Thursday, December 13, 2012

Right Brain; Left Brain

We are made to think, to reflect, to wonder and make sense of the things we see.  The so-called "right brain" embraces and imprints images without knowing what they signify; it gathers in everything we hear and see without discrimination.  It is up to the "left brain" to make sense of the images we collect, to connect them to something we already know, and to derive meaning, or to make sense of, and to "name" what we are seeing.

Perhaps this process is the meaning behind Adam's experience of naming the animals in the Garden of Eden.  Whatever he called them, that was their name (Gen. 2:19).  So the man gave names to all the livestock, the birds of the air, and all the beasts of the field.

Whatever we call things, that is our reality.  We are made in such a way that we live in a world we "name," or make sense of.  The right brain does not "name" things; it accepts them.  So it stands to reason that if we can shut down the left brain -- prevent, or slow down, reflection -- we can re-shape reality through images imprinted on the right brain.

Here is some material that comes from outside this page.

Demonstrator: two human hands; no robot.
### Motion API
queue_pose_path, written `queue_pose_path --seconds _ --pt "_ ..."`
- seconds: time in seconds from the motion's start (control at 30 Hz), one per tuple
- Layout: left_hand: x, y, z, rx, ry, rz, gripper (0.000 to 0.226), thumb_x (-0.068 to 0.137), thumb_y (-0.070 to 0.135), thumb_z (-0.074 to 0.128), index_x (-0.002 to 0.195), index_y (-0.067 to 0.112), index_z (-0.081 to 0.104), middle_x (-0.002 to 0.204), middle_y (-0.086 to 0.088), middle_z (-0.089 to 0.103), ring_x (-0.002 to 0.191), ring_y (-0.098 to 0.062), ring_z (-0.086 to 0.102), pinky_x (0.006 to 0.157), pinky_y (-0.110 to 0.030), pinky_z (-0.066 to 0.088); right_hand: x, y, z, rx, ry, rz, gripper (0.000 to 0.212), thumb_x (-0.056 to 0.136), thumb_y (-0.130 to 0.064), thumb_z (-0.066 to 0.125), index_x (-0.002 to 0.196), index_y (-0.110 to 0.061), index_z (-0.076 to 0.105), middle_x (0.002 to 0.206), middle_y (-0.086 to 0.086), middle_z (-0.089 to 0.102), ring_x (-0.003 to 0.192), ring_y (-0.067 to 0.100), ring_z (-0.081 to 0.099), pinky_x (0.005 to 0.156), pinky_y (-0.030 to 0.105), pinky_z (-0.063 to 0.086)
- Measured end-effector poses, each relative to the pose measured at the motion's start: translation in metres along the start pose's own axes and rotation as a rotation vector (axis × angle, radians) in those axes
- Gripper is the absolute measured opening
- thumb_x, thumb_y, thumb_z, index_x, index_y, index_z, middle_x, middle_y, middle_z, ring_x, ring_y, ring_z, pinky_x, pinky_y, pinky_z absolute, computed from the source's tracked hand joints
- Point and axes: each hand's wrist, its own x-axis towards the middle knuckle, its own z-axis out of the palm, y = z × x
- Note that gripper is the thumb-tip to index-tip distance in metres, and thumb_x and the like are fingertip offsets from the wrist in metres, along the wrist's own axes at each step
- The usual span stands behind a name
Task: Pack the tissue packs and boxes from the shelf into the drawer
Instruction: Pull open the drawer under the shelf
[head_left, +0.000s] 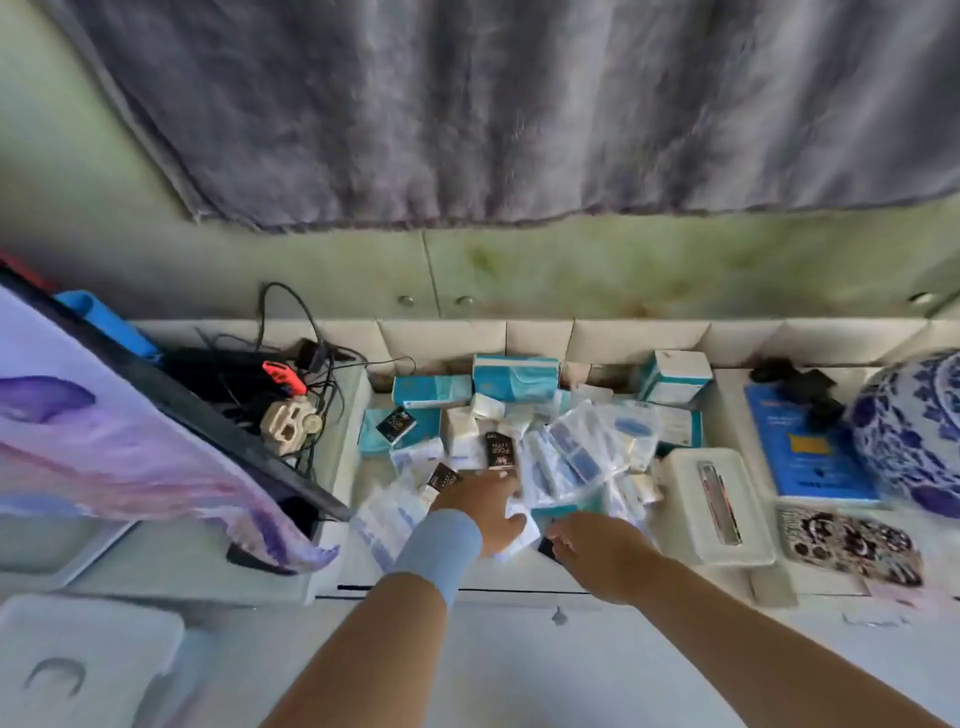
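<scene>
Currently, a small white tissue pack is gripped by the left hand at the near edge of heaped teal cardboard tissue boxes on the pale shelf. The right hand is blurred, so its grip cannot be told.

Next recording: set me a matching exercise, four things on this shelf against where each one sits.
Things:
1. teal tissue box
2. white tissue holder
3. blue-and-white jar
4. beige plug adapter

Places:
A. at the far right of the view
B. left of the tissue pile, among black cables
C. at the back of the pile
D. just right of the pile

Pairs: 1-C, 2-D, 3-A, 4-B
</scene>
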Motion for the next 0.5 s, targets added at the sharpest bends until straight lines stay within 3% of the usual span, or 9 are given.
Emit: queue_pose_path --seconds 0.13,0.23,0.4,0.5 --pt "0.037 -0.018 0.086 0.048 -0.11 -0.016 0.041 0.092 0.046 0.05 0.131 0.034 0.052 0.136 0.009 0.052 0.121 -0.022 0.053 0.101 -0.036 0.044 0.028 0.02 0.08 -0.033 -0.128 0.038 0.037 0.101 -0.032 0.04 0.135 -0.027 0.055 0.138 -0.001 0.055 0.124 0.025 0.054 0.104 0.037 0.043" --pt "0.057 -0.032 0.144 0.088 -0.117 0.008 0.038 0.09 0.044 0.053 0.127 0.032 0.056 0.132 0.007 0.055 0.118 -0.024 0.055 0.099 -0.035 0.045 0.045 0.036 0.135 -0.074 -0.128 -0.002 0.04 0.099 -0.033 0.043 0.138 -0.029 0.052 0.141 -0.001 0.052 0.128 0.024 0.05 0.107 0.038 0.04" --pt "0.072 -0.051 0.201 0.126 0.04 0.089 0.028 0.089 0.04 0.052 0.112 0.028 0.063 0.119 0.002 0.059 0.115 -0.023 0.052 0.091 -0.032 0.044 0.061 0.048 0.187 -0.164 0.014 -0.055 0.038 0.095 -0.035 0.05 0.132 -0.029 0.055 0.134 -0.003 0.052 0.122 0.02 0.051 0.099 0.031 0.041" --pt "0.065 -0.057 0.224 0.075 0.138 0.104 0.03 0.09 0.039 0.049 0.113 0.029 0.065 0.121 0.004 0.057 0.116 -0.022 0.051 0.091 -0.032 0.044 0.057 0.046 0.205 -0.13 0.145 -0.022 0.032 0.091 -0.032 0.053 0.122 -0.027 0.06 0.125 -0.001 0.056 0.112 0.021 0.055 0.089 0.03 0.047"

In The Art of Changing the Brain, by James Zull, the author graphically illustrates what I mean here.  Zull shows (p.144) a photograph of the visual cortex --part of the brain-- which has been cut out of a monkey who was euthanized while gazing at a picture of a half-wheel with spokes.  One look at the visual cortex taken from the dead monkey is enough to convince anyone that, as Zull says, "the visual world is literally and physically mapped in our brains."  Imprinted on the cortex are active brain cells arranged in a geometric pattern that converge in the center, just like the image of the half-wheel the monkey was seeing just before it died.

Zull goes on to explain that teaching is the "art of directing and supporting reflection [--or "naming"] the meaning of the images we see.  Part of being human is the ability to make sense of our world -- and once someone like Einstein, for example, 'names,' or makes sense of what we are seeing, we can all build upon, use, and extend the meaning he has named. 

Once we remove reflection, or learning, or naming, from the process of seeing, then it falls to other people to make sense of our worlds -- to "name" and to "define" reality for us.  Here is the danger of television, especially for young children.  There is no time to process, to reflect upon, and to make sense of one image after another, interrupted with powerful images and sounds of commercials, so the child becomes passive, rather than reflective.  The child is not, like Adam, "naming" reality for himself, making sense of what he is experiencing.  Someone else is naming his world for him. 

What we have created is a passive society:  tell me what to think, and I'll think that!  We have implanted images upon images without reflection.  If you doubt what I say, I invite you to notice what happens the next time you go to bed immediately after watching your favorite tv show.  Upon waking the next morning, I'll bet you dollars to donuts that your brain immediately goes back to the tv show, mulling it over, reflecting on what you've seen, processing it until you can make sense of it in your own mental framework. 

By our physiology, we are driven to reflect, to make sense of the images we take in.  That process is best supported through reading and language, rather than by stuffing in more images before we have named the first ones.  We are not made to watch tv, but as adults, we are able to handle it better than children, partially because we have already "named" our world and made sense of it.  Do we want tv producers and advertisers to define for our children what the world means?